I carefully packed the trail clearing tools, tightened the backpack waist belt and snugged up the chinstrap on my helmet. Taking a big swallow of water, I mentally pedaled the racecourse, remembering various obstacles and tricky sections. Drawing in a deep breath, I took off down the trail.

I swear the wind blowing through the tops of the pines sounded like ecstatic spectators.

With the bear spray buried deep in the bowels of my pack, I chose to provide a fairly loud commentary of my race progress. I figured that my loquacious nature might make any bears aware of my racing down the trail.

A friend had a close encounter with a large grizzly bear on this very trail system. She simply stopped her bike, twenty feet from the bear, had a few quiet words with it and it walked away.

Like the thirty-seven-year-old road cycing legend, Lance Armstrong, I wanted to show the world that a fifty-eight-year-old boy still has the legs and the drive. In going for a chance to step up on the podium, I did not want to stop for anything so I managed to find loud superlatives in my race strategy and bike handling.

“Look at the line Anderson has chosen on this tricky descent! He seems totally oblivious to the drop off on his right and the raking shrubs on his left!”

All was going well and I knew I was ahead of the pace of the racer who was holding the lead position. I knew he would be very tough to beat, as the twenty-two-year-old thick-thighed stud had not lost a race all spring and summer.

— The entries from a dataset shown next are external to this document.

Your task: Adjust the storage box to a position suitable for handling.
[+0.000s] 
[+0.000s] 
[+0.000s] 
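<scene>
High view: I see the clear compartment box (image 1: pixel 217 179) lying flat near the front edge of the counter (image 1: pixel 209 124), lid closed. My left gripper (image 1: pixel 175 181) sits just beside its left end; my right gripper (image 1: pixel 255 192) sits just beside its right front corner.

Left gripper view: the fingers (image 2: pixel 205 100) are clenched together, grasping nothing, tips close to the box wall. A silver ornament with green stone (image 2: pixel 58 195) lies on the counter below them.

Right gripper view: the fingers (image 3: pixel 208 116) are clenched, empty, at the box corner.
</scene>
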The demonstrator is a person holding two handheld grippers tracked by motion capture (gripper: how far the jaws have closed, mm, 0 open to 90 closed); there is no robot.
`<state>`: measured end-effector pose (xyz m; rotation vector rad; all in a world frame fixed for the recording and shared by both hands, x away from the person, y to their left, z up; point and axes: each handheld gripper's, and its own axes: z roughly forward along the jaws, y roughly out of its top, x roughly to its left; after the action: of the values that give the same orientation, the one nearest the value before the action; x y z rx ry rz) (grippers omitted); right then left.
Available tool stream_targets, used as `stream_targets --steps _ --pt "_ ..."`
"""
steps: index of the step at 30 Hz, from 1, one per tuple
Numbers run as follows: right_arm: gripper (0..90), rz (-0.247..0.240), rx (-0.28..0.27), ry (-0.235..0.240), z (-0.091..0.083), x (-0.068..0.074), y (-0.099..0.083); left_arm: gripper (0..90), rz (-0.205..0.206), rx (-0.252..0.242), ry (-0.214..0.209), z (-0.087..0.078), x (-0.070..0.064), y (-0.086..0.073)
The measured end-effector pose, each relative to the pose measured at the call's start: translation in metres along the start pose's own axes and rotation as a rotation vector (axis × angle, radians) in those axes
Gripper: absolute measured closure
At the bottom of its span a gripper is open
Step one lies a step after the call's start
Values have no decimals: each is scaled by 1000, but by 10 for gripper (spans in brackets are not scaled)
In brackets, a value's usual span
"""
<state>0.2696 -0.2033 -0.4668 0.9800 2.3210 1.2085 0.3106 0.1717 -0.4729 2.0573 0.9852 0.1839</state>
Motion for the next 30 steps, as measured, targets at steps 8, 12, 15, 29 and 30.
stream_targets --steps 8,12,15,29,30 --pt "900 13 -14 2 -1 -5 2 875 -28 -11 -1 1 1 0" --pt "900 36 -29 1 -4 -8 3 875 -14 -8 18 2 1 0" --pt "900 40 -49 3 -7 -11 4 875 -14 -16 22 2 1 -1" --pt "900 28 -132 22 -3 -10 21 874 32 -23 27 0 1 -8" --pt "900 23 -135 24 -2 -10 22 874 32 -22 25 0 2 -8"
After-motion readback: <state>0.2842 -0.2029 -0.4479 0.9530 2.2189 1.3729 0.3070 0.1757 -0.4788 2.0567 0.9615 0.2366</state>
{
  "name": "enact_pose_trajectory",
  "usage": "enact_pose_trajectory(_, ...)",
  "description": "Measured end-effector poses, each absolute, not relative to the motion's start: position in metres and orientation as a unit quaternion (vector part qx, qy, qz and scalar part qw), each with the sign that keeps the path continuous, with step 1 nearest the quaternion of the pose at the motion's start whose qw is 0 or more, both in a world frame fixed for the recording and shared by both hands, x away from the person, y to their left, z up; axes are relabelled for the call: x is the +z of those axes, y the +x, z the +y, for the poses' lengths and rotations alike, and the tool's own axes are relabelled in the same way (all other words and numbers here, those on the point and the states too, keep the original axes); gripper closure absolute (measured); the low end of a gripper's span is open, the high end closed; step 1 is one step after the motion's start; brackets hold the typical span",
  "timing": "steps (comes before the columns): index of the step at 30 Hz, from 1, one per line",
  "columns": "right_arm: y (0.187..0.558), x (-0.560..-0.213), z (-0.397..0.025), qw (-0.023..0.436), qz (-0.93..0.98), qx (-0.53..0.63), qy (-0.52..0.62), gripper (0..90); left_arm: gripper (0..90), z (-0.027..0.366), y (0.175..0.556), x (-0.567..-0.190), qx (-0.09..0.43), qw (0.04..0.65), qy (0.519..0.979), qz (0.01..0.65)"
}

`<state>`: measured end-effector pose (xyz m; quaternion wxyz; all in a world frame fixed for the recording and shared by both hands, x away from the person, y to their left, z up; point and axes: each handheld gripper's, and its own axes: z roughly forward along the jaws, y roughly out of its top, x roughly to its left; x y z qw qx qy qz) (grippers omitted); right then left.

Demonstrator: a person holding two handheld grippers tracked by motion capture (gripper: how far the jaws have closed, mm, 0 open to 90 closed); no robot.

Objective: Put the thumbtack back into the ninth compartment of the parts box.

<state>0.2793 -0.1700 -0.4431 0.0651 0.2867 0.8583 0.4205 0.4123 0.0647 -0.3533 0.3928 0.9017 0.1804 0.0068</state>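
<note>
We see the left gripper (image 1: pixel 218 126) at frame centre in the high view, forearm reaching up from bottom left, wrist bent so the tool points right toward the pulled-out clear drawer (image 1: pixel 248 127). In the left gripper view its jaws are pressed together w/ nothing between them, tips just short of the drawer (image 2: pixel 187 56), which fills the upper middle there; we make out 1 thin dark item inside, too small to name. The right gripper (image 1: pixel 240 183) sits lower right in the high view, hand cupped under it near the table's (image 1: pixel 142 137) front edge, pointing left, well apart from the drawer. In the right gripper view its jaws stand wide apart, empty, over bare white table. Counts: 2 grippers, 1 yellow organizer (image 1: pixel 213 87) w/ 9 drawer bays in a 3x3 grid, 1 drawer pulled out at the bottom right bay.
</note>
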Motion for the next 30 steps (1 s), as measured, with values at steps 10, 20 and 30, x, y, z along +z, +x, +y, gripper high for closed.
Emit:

A second before I crashed I knew I was going to crash. I was weaving through a section of young lodgepole pine, no thicker than my slender arms. The trail slalomed in tight turns and it was the top of the lopping shears, projecting out of the top of my pack that hooked one of the pine trunks. It was as if the rooted tree simply grabbed the back of my collar and said, “That’s far enough Champ!” The momentum of the bike sprang forward and I was spun to the ground. My commentary was cut. The unseen crowd of horrified spectators watched in silence.

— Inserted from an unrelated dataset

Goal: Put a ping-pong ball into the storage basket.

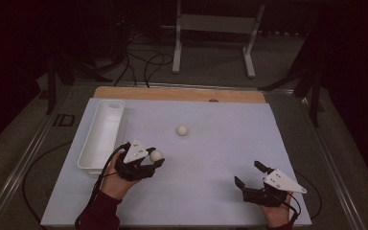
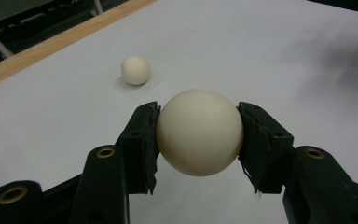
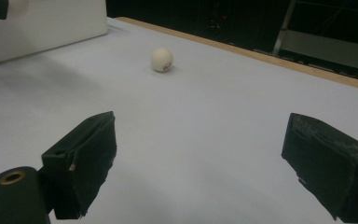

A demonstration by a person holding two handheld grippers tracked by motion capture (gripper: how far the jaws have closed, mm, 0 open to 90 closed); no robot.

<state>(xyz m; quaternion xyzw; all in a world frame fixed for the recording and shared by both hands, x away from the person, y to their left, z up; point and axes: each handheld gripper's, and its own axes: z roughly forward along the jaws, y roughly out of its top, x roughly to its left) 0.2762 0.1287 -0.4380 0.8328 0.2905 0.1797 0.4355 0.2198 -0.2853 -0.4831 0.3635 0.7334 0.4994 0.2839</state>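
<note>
Pale, matte white surface [image 1: 211, 163], rectangular, with a strip of bare wood [image 1: 172, 93] along the far edge. Long white tray [image 1: 101, 135] lying at the left edge, lengthwise front to back. One cream ball [image 1: 182, 130] resting loose near the middle, well apart from tray. Small dark spot [image 1: 213, 100] on the wood strip, too small to identify.

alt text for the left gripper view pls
The left gripper clamps a cream ball between its two black padded jaws, above a white table surface. A second, similar ball lies on the surface farther off, near a wooden edge strip at upper left.
</note>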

Believe it or not I managed a silly smile as I sat in the thankfully soft pine needle duff. I got to my feet, made a slight adjustment to the skewed pack and swung back into my seat. The crowd cheered with the same intensity as they did when Lance got up and went on to win a memorable Pyrenees Mountain stage of the 2003 Tour de France after he crashed. Like Armstrong, I was back in the race.

I had lost some valuable time and found myself taking some very tight corners, turning my shoulders to twist by trees, not unlike a skier negotiating each gate on a giant slalom course.

With the most treacherous part of the course behind me, I sped up my pedaling revolutions. My thighs burned and the commentary was absent as I had to efficiently use the fuel of oxygen reaching my lungs. Leaning downward into the finish I knew I had not won the race. Six seconds separated me from the guy with oaken thighs.

Catching my breath, I pedaled more slowly home. “There will be another day young man.”

With a squiggle of blood tapering down my leg, I put the bike in the shed and made my way to the awards podium. Today the podium was in a small pool behind a large boulder in the rapids of the Watson River. I shed my sweaty clothes and slipped into the caressing stream. The brisk water was pure bliss and the shot of Yukon Jack and lime juice over ice helped etch my smile to a greater span.

And the crowd went wild. Another task turned into play.